A physical hazard is an agent, factor or circumstance that can cause harm with contact. They can be classified as type of occupational hazard or environmental hazard. Physical hazards include ergonomic hazards, radiation, heat and cold stress, vibration hazards, and noise hazards. Engineering controls are often used to mitigate physical hazards.

Physical hazards are a common source of injuries in many industries. They are perhaps unavoidable in certain industries, such as construction and mining, but over time people have developed safety methods and procedures to manage the risks of physical danger in the workplace. Employment of children may pose special problems.
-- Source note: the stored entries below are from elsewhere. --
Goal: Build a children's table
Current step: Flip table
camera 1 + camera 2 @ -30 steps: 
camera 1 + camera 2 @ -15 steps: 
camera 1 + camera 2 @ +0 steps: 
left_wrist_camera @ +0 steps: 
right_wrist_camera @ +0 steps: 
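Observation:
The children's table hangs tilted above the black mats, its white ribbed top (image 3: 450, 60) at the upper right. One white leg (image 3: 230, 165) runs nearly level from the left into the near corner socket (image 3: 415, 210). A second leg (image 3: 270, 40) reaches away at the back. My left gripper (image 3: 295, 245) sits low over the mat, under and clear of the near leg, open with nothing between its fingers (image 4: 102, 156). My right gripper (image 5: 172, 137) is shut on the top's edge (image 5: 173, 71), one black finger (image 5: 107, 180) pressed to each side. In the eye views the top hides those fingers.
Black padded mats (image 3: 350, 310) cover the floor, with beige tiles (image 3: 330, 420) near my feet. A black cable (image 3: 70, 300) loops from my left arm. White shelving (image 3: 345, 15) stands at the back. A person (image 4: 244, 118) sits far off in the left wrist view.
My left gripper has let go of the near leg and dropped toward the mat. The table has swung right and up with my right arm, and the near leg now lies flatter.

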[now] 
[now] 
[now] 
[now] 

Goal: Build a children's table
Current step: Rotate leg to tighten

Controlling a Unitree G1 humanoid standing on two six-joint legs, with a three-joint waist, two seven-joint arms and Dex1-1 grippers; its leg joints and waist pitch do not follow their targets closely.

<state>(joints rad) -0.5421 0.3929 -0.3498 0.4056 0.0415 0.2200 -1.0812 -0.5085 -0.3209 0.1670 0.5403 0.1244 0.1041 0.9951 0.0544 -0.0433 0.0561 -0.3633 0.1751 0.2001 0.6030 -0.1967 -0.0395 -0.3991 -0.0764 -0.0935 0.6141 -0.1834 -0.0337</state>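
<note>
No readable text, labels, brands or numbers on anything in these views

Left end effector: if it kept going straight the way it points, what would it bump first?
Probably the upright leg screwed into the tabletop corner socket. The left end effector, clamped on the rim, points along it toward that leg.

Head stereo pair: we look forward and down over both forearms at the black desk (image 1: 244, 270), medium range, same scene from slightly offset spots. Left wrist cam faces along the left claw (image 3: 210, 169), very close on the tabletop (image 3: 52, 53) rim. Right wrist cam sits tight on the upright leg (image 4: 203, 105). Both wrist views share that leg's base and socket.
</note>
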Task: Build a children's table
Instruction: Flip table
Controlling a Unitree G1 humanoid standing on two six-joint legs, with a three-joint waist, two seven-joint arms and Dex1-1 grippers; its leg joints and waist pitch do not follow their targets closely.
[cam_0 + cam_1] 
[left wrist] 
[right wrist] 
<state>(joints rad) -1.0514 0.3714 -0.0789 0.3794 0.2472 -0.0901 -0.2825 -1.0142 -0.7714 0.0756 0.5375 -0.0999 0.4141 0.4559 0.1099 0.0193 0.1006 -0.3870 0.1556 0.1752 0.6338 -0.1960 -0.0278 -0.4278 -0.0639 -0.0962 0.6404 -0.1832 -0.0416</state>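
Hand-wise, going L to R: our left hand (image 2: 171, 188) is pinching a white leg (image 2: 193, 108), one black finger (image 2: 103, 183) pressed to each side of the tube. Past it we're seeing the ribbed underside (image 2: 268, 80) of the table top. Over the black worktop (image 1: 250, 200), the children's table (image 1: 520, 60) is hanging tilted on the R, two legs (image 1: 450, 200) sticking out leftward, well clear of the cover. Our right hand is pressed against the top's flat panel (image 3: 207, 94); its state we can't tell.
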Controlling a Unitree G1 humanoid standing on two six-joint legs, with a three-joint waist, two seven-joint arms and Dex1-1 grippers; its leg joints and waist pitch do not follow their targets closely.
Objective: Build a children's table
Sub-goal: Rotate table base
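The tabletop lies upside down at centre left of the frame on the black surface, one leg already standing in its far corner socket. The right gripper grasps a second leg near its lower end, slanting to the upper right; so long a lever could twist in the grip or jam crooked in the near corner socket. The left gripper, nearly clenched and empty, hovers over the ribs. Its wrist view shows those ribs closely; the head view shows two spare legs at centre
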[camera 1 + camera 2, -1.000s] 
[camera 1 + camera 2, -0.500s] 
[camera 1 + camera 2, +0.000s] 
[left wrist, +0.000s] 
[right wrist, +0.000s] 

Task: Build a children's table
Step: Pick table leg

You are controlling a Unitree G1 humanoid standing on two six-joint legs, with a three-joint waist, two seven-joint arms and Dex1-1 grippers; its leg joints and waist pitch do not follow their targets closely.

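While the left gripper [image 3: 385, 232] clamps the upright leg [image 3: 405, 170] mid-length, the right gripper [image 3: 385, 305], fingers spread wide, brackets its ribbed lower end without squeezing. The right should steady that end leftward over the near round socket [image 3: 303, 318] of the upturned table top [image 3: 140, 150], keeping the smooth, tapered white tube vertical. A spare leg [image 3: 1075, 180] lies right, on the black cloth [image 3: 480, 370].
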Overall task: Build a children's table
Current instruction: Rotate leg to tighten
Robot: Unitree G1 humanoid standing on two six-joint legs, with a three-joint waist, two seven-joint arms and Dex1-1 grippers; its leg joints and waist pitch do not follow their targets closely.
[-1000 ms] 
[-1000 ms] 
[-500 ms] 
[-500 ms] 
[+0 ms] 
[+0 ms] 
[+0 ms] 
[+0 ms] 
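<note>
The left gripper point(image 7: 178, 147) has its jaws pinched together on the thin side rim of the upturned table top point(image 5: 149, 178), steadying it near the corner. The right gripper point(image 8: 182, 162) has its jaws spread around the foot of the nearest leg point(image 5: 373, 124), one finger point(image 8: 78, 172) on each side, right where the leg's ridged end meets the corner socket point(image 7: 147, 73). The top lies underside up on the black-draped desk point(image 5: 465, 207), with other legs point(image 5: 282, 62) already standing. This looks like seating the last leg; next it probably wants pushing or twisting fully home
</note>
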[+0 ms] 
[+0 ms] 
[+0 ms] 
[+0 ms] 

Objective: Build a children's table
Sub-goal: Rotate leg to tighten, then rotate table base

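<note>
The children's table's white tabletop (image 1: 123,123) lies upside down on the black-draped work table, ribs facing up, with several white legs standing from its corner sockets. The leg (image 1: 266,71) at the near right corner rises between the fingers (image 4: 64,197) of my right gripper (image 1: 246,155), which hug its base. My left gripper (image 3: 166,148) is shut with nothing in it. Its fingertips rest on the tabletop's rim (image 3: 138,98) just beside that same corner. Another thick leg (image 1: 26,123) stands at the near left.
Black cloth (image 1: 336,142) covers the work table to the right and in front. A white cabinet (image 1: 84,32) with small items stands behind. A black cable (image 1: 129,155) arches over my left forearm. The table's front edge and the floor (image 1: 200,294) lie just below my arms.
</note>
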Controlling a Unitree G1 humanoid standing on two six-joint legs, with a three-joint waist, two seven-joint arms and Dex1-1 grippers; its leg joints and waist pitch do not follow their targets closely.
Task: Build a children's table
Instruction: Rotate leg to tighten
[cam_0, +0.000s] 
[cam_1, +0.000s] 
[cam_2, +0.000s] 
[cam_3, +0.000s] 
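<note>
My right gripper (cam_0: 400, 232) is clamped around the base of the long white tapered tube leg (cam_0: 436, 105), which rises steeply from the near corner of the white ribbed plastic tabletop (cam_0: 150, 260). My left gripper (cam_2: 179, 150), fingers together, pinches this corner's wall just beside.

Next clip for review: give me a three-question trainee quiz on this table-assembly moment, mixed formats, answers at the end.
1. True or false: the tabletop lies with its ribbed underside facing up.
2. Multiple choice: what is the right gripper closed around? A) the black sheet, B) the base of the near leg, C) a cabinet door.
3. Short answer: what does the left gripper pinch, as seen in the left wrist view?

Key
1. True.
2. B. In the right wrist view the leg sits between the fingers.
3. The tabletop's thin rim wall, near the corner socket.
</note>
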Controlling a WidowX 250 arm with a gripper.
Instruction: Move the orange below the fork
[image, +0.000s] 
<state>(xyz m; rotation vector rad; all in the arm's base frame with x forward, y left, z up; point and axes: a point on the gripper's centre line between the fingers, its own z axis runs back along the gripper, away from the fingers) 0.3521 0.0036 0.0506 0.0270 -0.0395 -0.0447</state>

A physical hazard is also a naturally occurring process that has the potential to create loss or damage. Physical hazards include earthquakes, floods, fires, and tornadoes. Physical hazards often have both human and natural elements. For example, flood problems can be affected by the natural elements of climate fluctuations and storm frequency, and by land drainage and building in a flood plain, human elements. Geomagnetic storms can disrupt or damage technological infrastructure, and disorient species with magnetoception. Another physical hazard, X-rays, naturally occur from solar radiation, but have also been utilized by humans for medical purposes; however, overexposure can lead to cancer, skin burns, and tissue damage.

== Falls ==

Falls are a common cause of occupational injuries and fatalities, especially in construction, extraction, transportation, healthcare, and building cleaning and maintenance. Circumstances like floor holes and wall opening, misused fall protection, slippery, cluttered, or unstable walking surfaces, unprotected edges and unsafely situated ladders are associated with occupational fall injuries.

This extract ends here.